From: Vladimir Davydov <vdavydov@tarantool.org>
To: Balbir Singh <bsingharora@gmail.com>
Cc: mpe@ellerman.id.au, hannes@cmpxchg.org, mhocko@kernel.org,
linuxppc-dev@lists.ozlabs.org, linux-mm@kvack.org,
Tejun Heo <tj@kernel.org>,
Andrew Morton <akpm@linux-foundation.org>
Subject: Re: [RESEND] [PATCH v1 1/3] Add basic infrastructure for memcg hotplug support
Date: Wed, 16 Nov 2016 12:01:29 +0300 [thread overview]
Message-ID: <20161116090129.GA18225@esperanza> (raw)
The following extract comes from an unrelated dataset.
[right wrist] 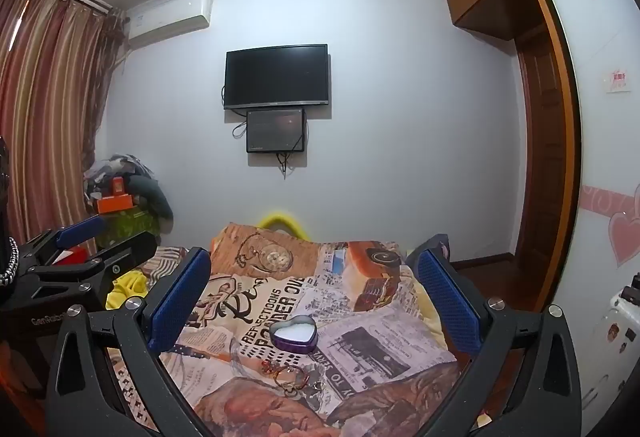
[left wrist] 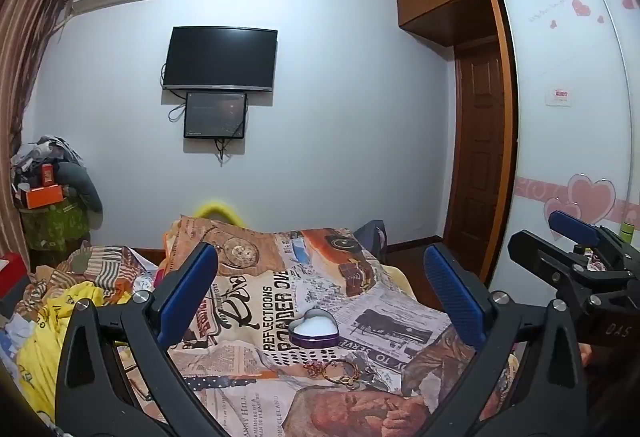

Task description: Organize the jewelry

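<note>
A purple heart-shaped tin (left wrist: 314, 329) with a white lining lies open on the patterned cloth; it also shows in the right wrist view (right wrist: 294, 333). In front of it lies a small heap of gold jewelry (left wrist: 336, 371), a bangle with chains, also in the right wrist view (right wrist: 290, 377). My left gripper (left wrist: 320, 297) is open and empty, held above and short of the tin. My right gripper (right wrist: 314, 301) is open and empty, likewise above the tin. Each gripper shows at the edge of the other's view, the right one (left wrist: 576, 249) and the left one (right wrist: 92, 241).
The newspaper-print cloth (left wrist: 256, 297) covers a raised surface on a bed. Yellow and striped bedding (left wrist: 72, 301) lies at the left. A pile of clothes and boxes (left wrist: 52, 193) stands by the curtain. A television (left wrist: 220, 59) hangs on the far wall. A wardrobe (left wrist: 560, 109) and door stand at the right.
</note>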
In-Reply-To: <1479253501-26261-2-git-send-email-bsingharora@gmail.com>
Hello,
On Wed, Nov 16, 2016 at 10:44:59AM +1100, Balbir Singh wrote:
> The lack of hotplug support makes us allocate all memory
> upfront for per node data structures. With large number
> of cgroups this can be an overhead. PPC64 actually limits
> n_possible nodes to n_online to avoid some of this overhead.
>
> This patch adds the basic notifiers to listen to hotplug
> events and does the allocation and free of those structures
> per cgroup. We walk every cgroup per event, its a trade-off
> of allocating upfront vs allocating on demand and freeing
> on offline.
>
> Cc: Tejun Heo <tj@kernel.org>
> Cc: Andrew Morton <akpm@linux-foundation.org>
> Cc: Johannes Weiner <hannes@cmpxchg.org>
> Cc: Michal Hocko <mhocko@kernel.org>
> Cc: Vladimir Davydov <vdavydov.dev@gmail.com>
>
> Signed-off-by: Balbir Singh <bsingharora@gmail.com>
> ---
> mm/memcontrol.c | 68 ++++++++++++++++++++++++++++++++++++++++++++++++++-------
> 1 file changed, 60 insertions(+), 8 deletions(-)
>
> diff --git a/mm/memcontrol.c b/mm/memcontrol.c
> index 91dfc7c..5585fce 100644
> --- a/mm/memcontrol.c
> +++ b/mm/memcontrol.c
> @@ -63,6 +63,7 @@
> #include <linux/lockdep.h>
> #include <linux/file.h>
> #include <linux/tracehook.h>
> +#include <linux/memory.h>
> #include "internal.h"
> #include <net/sock.h>
> #include <net/ip.h>
> @@ -1342,6 +1343,10 @@ int mem_cgroup_select_victim_node(struct mem_cgroup *memcg)
> {
> return 0;
> }
> +
> +static void mem_cgroup_may_update_nodemask(struct mem_cgroup *memcg)
> +{
> +}
> #endif
>
> static int mem_cgroup_soft_reclaim(struct mem_cgroup *root_memcg,
> @@ -4115,14 +4120,7 @@ static int alloc_mem_cgroup_per_node_info(struct mem_cgroup *memcg, int node)
> {
> struct mem_cgroup_per_node *pn;
> int tmp = node;
> - /*
> - * This routine is called against possible nodes.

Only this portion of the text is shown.